▸ Dataset content
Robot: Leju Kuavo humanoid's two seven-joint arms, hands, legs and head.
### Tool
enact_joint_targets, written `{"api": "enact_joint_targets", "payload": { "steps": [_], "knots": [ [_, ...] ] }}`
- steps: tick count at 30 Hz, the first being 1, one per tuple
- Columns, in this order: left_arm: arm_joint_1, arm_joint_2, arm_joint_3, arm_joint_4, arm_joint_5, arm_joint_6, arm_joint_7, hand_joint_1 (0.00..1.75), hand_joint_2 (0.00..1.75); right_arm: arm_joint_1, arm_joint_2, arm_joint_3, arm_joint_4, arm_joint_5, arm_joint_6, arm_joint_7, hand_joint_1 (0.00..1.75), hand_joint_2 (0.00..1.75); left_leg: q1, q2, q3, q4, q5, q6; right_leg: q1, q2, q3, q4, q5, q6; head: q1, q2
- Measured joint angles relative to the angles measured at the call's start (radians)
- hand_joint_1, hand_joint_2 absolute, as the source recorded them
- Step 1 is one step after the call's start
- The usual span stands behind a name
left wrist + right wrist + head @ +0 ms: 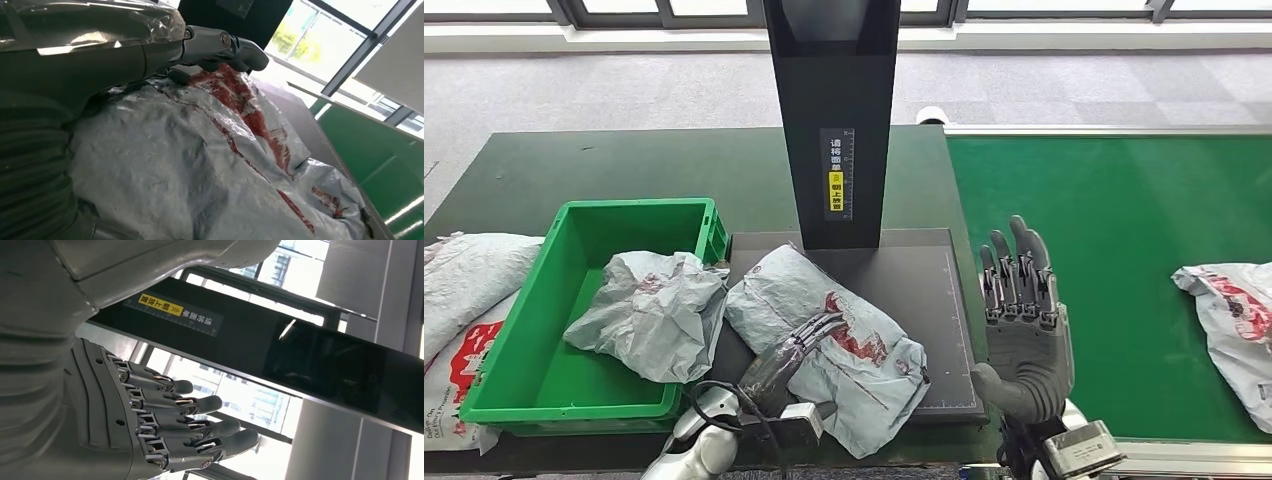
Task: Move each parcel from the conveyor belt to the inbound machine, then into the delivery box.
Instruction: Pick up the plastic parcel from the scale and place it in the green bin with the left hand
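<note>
The grey parcel [829,345] lies crumpled on the inbound machine [924,285], six o'clock of its column; left hand [799,350] clamps its middle; soft, slippery film, likely sagging; right hand [1022,320] fingers apart, empty.

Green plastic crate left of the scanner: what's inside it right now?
One crumpled grey plastic mailer bag lies in the green plastic crate, draped over its right wall. The far floor is bare; anything beneath the bag is covered.
</note>
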Motion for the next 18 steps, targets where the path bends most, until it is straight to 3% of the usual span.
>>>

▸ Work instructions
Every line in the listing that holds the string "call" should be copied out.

▸ Response area
- Measured joint angles relative to the angles measured at the call's start (radians)
- Step 1 is one step after the call's start

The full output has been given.